Restate, word for word, the lines from the opening line of the data through the line containing "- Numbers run", both included, and nothing else.

━━━━━ INPUT DATA

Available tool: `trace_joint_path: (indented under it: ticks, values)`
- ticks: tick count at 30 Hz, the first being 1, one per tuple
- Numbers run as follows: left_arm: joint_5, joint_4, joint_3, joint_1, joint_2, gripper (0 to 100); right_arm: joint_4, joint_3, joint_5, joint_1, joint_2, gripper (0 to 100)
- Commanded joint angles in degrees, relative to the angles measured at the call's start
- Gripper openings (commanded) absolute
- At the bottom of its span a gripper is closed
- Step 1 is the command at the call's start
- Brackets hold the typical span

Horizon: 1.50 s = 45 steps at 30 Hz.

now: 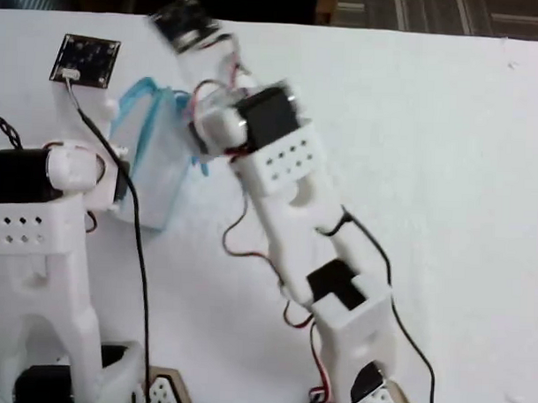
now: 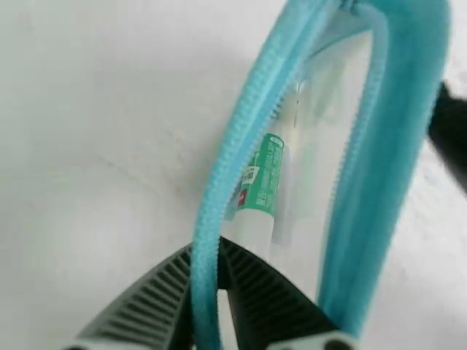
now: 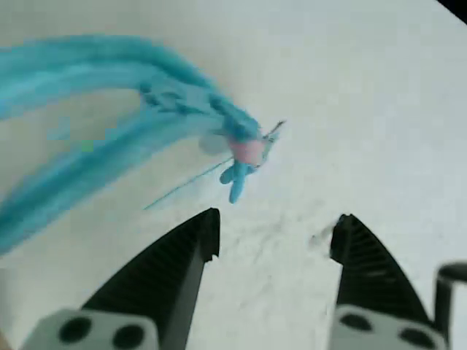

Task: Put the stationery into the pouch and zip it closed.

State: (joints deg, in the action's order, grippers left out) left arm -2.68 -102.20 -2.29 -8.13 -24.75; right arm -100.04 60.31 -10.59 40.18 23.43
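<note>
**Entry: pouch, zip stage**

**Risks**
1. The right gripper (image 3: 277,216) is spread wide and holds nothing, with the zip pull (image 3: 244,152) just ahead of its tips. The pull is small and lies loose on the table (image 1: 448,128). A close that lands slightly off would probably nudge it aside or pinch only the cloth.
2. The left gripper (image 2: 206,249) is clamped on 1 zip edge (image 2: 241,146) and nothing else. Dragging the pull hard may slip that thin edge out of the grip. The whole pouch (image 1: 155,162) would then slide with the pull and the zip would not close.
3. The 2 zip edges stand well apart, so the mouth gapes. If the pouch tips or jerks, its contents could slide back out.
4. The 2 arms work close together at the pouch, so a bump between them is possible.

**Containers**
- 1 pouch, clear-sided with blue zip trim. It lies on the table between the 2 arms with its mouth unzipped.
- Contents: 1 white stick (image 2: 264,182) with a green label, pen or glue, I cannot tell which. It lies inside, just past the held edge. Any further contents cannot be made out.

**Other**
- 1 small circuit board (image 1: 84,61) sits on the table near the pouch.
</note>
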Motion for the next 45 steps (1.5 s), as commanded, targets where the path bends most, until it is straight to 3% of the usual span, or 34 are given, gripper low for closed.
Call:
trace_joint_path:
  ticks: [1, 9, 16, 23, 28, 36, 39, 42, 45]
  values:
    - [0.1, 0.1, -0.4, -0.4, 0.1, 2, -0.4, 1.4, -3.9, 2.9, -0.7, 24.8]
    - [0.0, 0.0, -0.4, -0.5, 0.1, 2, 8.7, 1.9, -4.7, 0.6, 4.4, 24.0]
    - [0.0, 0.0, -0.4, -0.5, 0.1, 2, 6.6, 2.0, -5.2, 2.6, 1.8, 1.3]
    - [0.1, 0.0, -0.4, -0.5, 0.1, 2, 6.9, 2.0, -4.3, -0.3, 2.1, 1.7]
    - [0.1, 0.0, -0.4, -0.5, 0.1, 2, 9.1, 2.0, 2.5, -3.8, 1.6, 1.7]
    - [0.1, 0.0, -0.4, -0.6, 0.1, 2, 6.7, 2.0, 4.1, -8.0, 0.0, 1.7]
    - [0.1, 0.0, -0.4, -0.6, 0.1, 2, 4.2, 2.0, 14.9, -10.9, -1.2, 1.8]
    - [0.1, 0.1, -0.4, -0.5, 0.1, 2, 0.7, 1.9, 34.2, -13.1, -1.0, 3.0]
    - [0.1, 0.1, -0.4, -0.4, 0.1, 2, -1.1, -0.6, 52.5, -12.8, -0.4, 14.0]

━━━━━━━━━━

RESULT OF THE TASK >>
Available tool: `trace_joint_path: (indented under it: ticks, values)`
- ticks: tick count at 30 Hz, the first being 1, one per tuple
- Numbers run as follows: left_arm: joint_5, joint_4, joint_3, joint_1, joint_2, gripper (0 to 100); right_arm: joint_4, joint_3, joint_5, joint_1, joint_2, gripper (0 to 100)

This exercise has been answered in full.